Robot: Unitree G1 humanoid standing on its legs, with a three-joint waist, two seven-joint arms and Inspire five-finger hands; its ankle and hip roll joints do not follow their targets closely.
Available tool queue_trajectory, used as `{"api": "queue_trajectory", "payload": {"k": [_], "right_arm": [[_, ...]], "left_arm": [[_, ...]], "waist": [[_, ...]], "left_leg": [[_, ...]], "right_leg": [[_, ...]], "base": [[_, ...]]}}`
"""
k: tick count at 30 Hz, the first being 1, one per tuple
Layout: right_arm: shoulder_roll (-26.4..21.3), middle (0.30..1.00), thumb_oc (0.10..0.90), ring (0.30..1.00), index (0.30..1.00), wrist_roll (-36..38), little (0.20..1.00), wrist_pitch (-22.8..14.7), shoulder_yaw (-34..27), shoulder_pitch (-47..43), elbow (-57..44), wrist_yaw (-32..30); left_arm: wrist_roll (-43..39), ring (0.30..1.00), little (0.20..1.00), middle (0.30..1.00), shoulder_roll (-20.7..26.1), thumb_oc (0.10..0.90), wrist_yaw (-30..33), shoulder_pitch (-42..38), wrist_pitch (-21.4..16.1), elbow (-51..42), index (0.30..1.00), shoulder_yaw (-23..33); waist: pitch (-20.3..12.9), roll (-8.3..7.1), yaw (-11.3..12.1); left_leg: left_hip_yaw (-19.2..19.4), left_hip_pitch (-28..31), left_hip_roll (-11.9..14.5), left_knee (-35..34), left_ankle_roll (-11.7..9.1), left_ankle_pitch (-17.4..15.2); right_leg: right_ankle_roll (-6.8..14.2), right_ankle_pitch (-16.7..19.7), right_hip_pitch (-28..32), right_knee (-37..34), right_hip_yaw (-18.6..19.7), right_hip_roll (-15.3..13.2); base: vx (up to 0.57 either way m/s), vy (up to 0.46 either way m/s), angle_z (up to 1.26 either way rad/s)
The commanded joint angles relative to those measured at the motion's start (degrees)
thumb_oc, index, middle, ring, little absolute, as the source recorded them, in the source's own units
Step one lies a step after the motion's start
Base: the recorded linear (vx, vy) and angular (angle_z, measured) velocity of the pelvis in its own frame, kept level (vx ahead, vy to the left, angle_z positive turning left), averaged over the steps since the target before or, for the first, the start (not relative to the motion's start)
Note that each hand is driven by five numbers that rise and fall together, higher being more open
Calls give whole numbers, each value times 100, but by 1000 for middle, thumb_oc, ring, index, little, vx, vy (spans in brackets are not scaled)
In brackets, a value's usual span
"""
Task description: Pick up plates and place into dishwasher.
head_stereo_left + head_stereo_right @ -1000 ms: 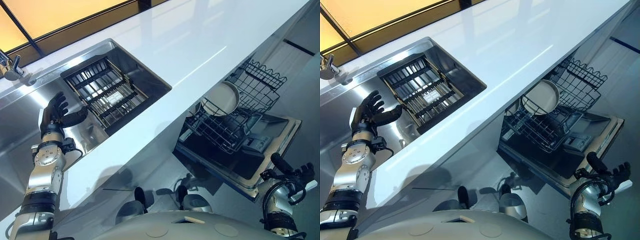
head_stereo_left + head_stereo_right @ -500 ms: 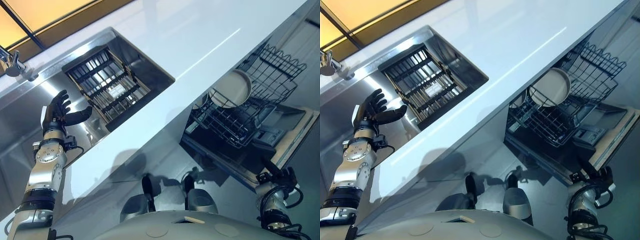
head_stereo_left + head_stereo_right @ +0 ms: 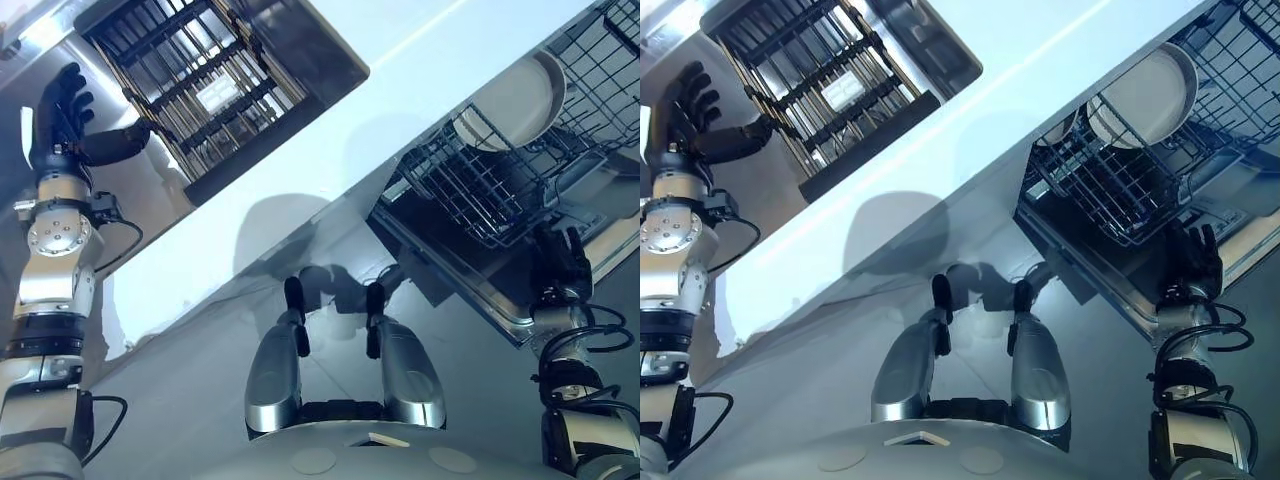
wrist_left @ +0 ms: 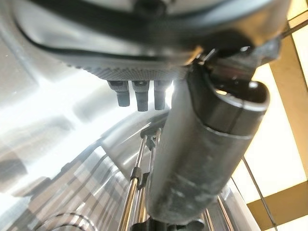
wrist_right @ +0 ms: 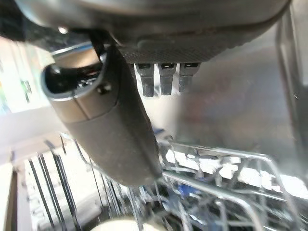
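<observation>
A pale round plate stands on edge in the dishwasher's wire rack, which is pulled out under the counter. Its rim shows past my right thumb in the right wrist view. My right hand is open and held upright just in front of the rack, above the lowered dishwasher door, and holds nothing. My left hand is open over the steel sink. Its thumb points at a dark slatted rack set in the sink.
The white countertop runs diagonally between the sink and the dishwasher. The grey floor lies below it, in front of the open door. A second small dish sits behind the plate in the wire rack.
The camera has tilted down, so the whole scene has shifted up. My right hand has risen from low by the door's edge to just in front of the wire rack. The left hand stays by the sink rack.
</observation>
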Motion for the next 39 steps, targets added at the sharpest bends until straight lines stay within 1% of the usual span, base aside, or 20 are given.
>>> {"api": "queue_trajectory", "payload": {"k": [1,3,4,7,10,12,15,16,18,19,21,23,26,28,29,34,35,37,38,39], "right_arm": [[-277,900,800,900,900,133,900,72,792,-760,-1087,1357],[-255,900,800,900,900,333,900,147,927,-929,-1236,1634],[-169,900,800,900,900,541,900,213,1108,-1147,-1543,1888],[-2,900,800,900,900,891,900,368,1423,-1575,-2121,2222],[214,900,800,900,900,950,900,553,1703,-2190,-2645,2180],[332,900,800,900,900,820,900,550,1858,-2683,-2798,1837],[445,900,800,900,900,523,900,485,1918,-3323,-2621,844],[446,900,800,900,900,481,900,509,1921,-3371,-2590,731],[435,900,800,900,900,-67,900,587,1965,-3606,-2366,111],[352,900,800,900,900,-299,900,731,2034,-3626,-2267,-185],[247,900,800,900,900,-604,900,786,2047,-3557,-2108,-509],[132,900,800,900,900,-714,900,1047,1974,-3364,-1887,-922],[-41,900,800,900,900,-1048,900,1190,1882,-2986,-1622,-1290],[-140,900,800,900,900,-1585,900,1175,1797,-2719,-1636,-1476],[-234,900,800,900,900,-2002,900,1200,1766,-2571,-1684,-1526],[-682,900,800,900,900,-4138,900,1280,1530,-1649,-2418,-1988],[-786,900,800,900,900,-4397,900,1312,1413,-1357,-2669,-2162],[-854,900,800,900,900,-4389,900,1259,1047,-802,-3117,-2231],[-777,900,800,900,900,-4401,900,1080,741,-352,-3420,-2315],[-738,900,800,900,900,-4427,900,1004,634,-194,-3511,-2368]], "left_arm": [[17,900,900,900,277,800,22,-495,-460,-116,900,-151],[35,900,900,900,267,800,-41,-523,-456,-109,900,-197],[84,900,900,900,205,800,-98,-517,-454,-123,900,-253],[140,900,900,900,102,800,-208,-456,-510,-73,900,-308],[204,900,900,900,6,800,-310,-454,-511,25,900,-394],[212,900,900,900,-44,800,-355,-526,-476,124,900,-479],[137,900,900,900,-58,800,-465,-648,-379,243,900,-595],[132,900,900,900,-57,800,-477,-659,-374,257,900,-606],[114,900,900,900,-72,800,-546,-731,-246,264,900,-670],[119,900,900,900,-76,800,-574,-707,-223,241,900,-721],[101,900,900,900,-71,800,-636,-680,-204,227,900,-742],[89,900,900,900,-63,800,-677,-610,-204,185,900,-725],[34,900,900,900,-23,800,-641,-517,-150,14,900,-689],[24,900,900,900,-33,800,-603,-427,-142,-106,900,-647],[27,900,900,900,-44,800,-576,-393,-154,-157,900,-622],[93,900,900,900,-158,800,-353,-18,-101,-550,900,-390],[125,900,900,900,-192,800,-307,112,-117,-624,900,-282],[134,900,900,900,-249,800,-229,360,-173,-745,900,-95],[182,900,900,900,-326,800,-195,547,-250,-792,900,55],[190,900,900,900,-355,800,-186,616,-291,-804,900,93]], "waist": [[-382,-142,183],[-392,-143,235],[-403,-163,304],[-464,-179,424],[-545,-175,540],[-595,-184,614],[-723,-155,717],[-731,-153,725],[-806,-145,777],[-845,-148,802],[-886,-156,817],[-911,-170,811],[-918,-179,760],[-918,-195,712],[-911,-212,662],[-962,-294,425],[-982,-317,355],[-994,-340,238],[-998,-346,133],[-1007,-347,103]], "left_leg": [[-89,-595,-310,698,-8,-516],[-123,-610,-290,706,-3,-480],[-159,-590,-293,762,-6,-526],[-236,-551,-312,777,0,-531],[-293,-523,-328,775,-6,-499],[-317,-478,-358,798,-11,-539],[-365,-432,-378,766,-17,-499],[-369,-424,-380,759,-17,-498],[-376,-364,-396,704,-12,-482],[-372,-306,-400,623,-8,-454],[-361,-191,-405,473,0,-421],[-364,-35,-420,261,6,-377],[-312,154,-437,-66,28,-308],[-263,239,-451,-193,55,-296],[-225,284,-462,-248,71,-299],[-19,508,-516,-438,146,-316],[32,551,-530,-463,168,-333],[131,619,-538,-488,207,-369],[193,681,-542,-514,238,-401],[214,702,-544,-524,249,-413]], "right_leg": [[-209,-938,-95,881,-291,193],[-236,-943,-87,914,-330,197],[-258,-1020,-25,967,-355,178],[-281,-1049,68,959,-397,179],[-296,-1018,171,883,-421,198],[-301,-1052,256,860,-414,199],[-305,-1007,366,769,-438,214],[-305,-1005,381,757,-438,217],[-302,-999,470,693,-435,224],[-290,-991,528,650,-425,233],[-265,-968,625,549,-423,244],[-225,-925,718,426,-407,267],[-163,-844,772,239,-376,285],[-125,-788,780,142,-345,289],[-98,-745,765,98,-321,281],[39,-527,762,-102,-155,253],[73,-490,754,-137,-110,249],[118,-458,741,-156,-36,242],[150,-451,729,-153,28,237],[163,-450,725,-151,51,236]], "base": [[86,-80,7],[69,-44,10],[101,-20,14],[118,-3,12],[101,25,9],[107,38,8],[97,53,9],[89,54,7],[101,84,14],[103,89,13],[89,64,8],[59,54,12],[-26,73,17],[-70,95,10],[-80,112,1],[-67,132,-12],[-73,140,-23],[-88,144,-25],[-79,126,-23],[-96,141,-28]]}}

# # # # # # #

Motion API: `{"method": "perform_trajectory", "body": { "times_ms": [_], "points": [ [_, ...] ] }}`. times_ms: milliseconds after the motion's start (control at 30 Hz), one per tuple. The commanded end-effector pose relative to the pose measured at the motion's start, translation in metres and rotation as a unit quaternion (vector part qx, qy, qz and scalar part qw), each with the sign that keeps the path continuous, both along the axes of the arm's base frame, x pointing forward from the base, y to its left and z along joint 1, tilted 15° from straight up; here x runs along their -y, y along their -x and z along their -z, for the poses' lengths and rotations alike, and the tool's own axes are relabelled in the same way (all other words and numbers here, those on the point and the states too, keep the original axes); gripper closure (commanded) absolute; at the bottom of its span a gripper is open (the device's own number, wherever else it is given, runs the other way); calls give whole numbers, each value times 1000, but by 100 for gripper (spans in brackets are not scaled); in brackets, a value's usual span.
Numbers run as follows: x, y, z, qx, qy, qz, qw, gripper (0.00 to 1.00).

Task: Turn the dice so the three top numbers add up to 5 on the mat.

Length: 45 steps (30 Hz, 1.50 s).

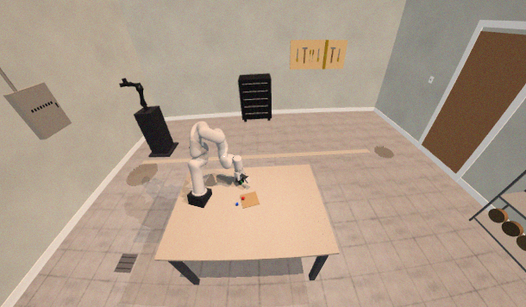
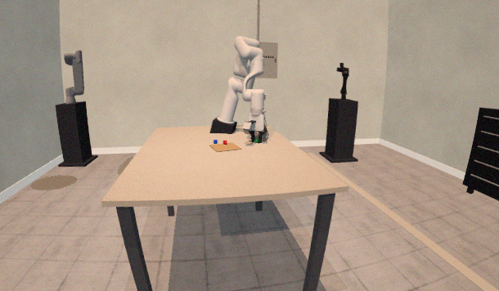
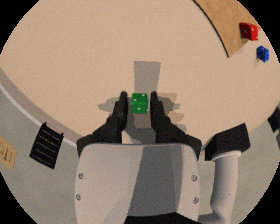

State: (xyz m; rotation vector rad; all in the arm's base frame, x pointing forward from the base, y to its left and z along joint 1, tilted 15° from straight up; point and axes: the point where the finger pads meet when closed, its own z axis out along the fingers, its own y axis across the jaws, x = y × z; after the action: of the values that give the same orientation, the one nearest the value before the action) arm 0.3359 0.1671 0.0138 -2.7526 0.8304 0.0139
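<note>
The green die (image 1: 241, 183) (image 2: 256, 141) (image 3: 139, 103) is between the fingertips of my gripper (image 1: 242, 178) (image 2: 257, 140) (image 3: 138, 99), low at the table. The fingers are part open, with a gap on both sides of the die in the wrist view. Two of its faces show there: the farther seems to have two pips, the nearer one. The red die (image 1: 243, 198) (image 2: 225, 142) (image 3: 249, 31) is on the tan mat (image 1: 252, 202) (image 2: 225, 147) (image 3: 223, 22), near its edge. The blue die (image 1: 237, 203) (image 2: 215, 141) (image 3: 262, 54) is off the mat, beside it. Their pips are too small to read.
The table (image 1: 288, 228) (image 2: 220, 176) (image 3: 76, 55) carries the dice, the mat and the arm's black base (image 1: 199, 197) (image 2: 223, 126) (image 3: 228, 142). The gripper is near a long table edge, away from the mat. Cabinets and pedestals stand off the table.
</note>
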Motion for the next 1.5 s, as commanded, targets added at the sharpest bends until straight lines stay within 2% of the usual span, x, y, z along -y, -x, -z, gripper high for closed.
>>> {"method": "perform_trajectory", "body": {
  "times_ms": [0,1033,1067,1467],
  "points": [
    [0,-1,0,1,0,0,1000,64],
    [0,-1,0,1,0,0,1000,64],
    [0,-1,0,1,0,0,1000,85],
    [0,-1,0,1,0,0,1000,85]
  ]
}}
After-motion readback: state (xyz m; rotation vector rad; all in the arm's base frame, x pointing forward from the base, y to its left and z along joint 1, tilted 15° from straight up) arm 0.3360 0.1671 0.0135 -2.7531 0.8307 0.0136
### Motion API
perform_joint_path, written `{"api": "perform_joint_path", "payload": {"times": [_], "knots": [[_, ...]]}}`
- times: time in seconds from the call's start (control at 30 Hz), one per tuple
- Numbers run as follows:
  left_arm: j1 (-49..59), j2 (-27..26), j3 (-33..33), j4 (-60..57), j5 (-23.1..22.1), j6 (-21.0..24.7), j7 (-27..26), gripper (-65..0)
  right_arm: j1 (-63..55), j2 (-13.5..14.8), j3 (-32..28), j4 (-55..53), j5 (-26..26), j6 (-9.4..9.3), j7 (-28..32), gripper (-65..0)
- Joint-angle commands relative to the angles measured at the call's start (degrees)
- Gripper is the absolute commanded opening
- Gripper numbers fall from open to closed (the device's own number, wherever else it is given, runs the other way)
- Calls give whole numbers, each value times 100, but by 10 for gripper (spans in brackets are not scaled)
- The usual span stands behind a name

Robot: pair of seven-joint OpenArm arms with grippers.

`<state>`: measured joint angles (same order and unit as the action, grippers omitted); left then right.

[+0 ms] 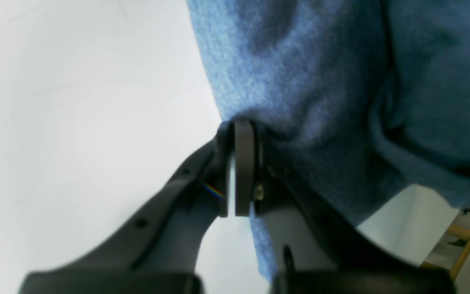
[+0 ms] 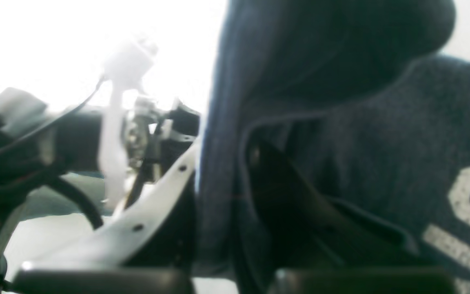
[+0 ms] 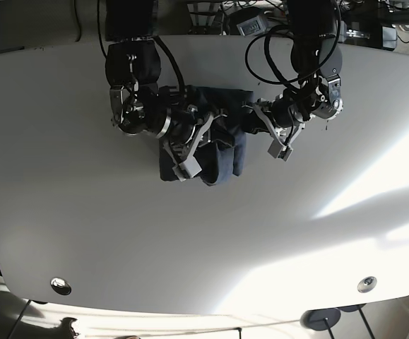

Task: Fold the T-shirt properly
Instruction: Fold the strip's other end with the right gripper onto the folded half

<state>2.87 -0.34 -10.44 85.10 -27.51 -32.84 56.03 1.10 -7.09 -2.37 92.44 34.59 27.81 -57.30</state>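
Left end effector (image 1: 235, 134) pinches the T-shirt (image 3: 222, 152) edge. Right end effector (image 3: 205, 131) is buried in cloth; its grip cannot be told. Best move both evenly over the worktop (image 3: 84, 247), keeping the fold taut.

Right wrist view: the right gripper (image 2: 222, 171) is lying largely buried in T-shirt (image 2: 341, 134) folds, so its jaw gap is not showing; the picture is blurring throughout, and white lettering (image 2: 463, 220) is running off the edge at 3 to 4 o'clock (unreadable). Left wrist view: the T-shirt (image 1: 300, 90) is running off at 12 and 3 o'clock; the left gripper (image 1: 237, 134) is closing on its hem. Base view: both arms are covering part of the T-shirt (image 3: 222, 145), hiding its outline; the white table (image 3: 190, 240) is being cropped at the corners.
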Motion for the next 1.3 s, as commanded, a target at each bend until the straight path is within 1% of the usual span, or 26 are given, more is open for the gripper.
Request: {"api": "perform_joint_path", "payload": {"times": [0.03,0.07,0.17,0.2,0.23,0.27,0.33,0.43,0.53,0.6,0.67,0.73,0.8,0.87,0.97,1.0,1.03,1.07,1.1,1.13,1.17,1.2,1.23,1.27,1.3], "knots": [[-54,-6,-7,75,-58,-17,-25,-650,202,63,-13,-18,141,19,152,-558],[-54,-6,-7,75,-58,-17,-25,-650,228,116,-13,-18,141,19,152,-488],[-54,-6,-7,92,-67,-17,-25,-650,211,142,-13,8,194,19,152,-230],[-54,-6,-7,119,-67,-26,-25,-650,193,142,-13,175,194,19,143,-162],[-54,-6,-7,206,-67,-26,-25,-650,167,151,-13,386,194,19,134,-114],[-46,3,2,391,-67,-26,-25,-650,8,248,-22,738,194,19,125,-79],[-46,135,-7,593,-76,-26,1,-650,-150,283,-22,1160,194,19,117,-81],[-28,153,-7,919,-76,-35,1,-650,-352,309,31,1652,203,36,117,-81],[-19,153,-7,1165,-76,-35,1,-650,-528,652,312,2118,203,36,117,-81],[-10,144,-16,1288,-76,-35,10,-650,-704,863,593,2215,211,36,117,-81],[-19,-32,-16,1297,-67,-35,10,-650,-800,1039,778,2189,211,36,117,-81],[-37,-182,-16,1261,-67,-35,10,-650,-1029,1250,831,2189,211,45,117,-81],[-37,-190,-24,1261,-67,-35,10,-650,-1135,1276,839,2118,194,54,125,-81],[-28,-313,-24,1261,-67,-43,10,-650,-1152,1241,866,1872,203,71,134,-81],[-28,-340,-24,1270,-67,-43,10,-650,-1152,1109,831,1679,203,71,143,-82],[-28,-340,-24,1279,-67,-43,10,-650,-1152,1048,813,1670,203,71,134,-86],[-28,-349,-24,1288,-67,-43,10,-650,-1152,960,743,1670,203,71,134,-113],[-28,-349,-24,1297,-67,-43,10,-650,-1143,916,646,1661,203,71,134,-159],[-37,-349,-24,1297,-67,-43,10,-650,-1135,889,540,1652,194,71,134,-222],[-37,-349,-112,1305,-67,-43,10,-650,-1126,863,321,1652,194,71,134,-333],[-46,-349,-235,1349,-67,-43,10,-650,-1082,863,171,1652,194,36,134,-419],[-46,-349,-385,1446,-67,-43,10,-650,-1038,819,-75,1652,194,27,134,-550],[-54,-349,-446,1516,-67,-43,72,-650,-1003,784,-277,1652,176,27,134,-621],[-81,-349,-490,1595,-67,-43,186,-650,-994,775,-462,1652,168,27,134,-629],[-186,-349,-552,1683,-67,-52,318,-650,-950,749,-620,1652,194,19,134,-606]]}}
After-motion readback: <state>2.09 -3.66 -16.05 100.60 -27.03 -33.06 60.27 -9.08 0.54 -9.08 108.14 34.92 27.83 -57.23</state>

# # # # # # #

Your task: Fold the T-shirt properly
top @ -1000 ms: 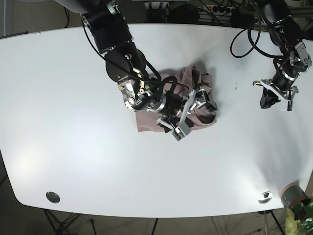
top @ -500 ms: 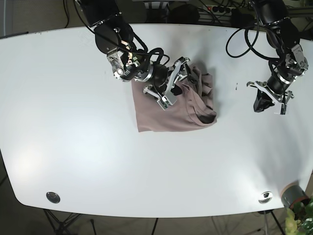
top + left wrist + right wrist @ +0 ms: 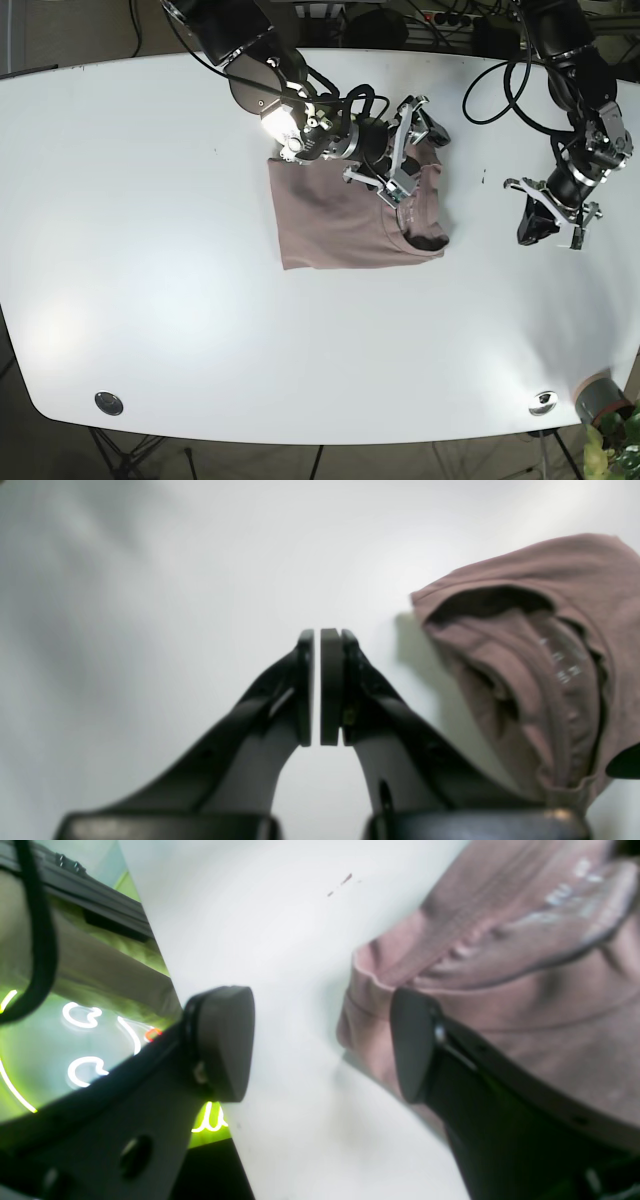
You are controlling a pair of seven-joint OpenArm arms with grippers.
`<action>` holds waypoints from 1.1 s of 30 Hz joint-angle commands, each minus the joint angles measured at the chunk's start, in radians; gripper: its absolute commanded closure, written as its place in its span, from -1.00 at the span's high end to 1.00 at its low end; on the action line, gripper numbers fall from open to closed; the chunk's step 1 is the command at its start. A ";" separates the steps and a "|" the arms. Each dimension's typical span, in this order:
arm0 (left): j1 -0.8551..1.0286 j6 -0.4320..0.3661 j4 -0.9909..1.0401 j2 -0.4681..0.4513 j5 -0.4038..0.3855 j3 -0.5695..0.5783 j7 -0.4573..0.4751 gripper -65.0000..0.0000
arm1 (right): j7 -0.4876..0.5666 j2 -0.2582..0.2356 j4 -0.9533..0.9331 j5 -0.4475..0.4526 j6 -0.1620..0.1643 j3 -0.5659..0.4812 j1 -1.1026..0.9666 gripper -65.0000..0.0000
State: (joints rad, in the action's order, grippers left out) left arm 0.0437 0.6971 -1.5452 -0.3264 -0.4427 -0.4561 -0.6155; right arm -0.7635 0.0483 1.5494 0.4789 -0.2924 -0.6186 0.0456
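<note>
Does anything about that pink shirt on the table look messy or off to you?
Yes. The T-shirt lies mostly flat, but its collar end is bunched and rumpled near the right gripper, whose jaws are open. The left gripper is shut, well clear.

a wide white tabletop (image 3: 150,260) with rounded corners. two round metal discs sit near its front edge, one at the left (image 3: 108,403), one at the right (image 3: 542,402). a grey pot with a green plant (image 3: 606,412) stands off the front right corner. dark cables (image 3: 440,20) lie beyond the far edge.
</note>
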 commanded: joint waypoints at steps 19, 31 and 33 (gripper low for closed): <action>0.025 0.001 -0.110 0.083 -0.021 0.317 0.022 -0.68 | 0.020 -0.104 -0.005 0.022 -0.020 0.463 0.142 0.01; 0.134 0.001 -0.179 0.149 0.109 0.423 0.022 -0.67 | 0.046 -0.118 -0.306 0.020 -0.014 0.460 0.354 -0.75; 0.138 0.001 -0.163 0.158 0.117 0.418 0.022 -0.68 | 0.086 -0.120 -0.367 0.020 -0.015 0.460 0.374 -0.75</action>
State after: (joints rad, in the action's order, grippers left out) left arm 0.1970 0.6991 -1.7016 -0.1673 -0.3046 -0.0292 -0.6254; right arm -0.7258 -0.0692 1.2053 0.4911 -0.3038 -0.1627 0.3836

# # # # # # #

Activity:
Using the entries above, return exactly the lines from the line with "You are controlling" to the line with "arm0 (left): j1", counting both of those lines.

Solution:
You are controlling a pair of seven-joint OpenArm arms with grippers.
`<action>` holds waypoints from 1.1 s of 30 Hz joint-angle commands, each minus the joint angles measured at the chunk's start, in radians; gripper: its absolute commanded closure, written as its place in its span, from -1.00 at the span's high end to 1.00 at its low end; on the action line, gripper numbers fall from open to closed; the chunk's step 1 is the command at its start. A ";" separates the steps and a "|" the arms. Each dimension's typical span, in this order:
arm0 (left): j1 -0.8551..1.0286 j6 -0.4320..0.3661 j4 -0.9909..1.0401 j2 -0.4681..0.4513 j5 -0.4038..0.3855 j3 -0.5695..0.5783 j7 -0.4573..0.4751 gripper -65.0000..0.0000

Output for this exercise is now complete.